Solche Entwicklungen unter dem systematischen Vorwand der individuellen Freiheit ziehen Kettenreaktionen für andere nach sich: So fordern und erhalten Männer, die auf dem Standesamt zu Frauen geworden sind, das Recht, in Geburtsurkunden als Mutter anerkannt zu werden.

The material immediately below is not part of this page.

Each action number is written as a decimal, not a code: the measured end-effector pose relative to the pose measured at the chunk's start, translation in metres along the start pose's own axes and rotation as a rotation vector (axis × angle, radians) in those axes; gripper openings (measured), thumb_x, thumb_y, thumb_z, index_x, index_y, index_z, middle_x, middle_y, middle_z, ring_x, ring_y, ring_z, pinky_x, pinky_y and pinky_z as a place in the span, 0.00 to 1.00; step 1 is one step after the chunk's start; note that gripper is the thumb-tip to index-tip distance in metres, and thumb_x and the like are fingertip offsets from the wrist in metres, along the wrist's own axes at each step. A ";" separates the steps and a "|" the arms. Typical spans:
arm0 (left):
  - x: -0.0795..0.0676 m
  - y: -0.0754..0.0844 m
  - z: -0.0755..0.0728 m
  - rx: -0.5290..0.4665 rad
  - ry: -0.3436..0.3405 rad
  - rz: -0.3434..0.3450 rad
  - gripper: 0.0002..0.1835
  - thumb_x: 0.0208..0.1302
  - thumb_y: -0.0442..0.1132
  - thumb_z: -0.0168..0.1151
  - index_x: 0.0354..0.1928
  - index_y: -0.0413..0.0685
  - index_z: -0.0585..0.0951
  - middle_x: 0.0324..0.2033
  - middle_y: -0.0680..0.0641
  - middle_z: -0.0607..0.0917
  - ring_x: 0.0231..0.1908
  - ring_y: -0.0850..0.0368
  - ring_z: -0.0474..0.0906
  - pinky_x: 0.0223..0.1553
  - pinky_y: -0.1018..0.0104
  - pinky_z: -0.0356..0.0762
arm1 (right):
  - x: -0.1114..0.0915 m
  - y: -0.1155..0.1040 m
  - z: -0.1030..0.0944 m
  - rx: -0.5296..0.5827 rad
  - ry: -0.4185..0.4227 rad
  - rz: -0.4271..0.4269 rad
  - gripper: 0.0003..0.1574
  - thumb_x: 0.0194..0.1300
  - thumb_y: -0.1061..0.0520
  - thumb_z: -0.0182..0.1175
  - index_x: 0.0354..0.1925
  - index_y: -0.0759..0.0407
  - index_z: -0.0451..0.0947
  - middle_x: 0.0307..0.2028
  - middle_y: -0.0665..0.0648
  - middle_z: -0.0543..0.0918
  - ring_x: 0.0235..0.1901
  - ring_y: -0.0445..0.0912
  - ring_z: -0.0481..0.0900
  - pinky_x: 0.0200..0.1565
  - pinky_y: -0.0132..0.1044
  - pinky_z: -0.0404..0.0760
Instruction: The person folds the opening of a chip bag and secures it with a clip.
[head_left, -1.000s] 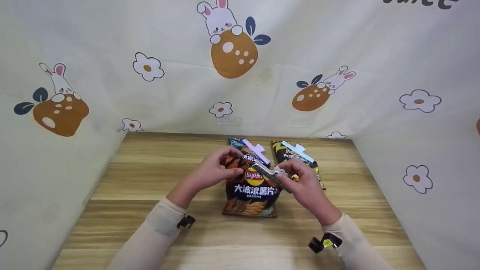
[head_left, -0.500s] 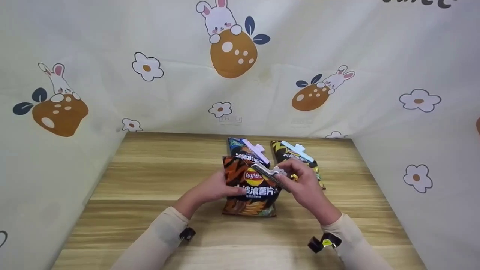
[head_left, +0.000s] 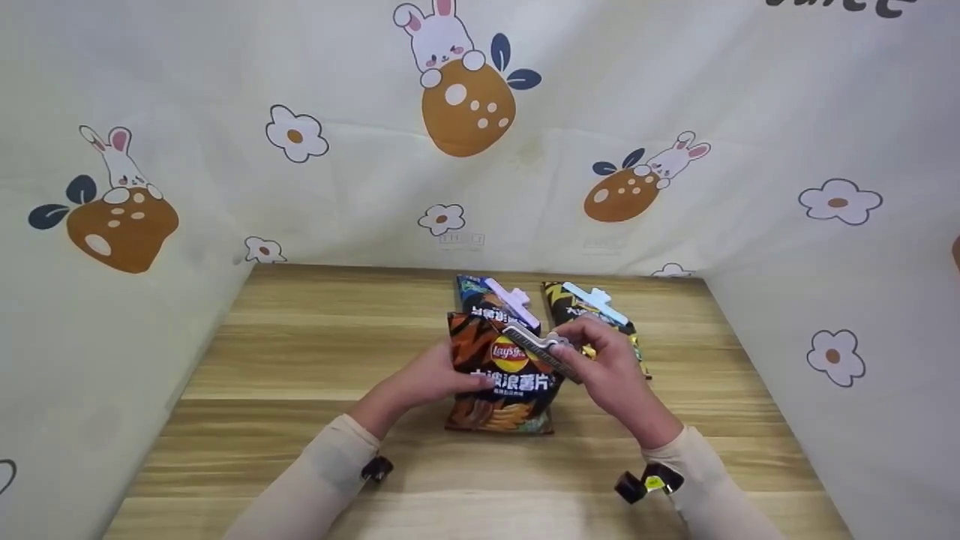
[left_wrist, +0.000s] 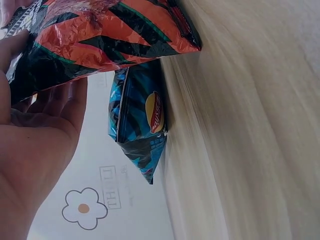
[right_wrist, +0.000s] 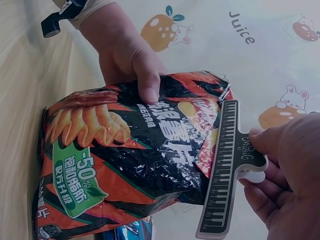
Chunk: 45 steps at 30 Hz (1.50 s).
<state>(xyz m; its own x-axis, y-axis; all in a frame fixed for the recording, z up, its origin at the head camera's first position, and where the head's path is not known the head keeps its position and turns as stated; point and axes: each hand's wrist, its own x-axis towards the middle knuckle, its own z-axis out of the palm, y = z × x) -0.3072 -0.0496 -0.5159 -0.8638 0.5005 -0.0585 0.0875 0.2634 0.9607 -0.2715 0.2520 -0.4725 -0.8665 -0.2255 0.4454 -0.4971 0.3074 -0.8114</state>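
A red and black bag of chips [head_left: 499,416] stands in the middle of the table, its lower edge toward me. My left hand [head_left: 420,379] holds its left side, thumb across the front and fingers behind, as the left wrist view also shows. A black bag clip [right_wrist: 220,175] with a piano-key print lies across the bag's top edge at the upper right. The thumb and fingers of my right hand [right_wrist: 295,175] pinch the clip's handles. The bag's top left corner sticks up past the clip in the head view.
Behind stands a blue chip bag [head_left: 472,289] with a lilac clip [head_left: 514,301], partly hidden by the red one. To its right is a black and yellow bag [head_left: 556,300] with a light blue clip [head_left: 596,301]. A printed cloth [head_left: 360,195] surrounds the wooden table [head_left: 300,330].
My left hand has moved from the bag's top left corner down to its left side and now holds it there. My right hand and the clip have stayed in place.
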 end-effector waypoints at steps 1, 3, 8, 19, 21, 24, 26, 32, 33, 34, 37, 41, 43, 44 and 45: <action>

«Wenn man sagt, dass eine Praxis ausnahmsweise möglich ist, akzeptiert man das Prinzip und öffnet es für eine unbestimmte Ausweitung, und sei es nur aus Gründen der Gleichheit. Ist das wirklich die Meinung der ‹Académie de Médecine› oder hat sie sich von der Dialektik der Sterbehilfe-Aktivisten einfangen lassen? Diese gehen Schritt für Schritt voran und haben dabei immer den nächsten Schritt im Blick: Seit 2015 die Möglichkeit, die Flüssigkeitsaufnahme und Ernährung einzustellen, morgen der ‹ausnahmeweise› assistierte Suizid, dann die Vermehrung der Ausnahmen – wie in Oregon, dem Modellstaat von Frau Firmin Le Bodo, und die Euthanasie, die ebenfalls zunächst eine Ausnahme sein wird, bevor sie ausgeweitet wird, auch auf Kinder wie in Belgien.

Diese Spirale ist nicht unausweichlich, wenn sie von Anfang an angeprangert wird. Das ist die Herausforderung der nächsten Wochen und Monate, damit wir nicht zu einer Gesellschaft werden, in der sich die Schwächsten unerwünscht und lästig fühlen», betont Ludovine de La Rochère, Präsidentin des «Syndicat de la Famille». «Weil das Lebensende noch Leben ist, hat die Familie eine unersetzliche Rolle, um es so gut wie möglich zu leben; um die eigene Verletzlichkeit oder die eines ihrer Mitglieder zu akzeptieren; um die Würde der Person unabhängig von ihrem Zustand zu respektieren. Als Zufluchtsort für die Schwächsten und erster Ort der Solidarität muss die Familie im Rahmen dieser wichtigen Debatte auf menschlicher und zivilisatorischer Ebene berücksichtigt und gehört werden», fuhr sie fort.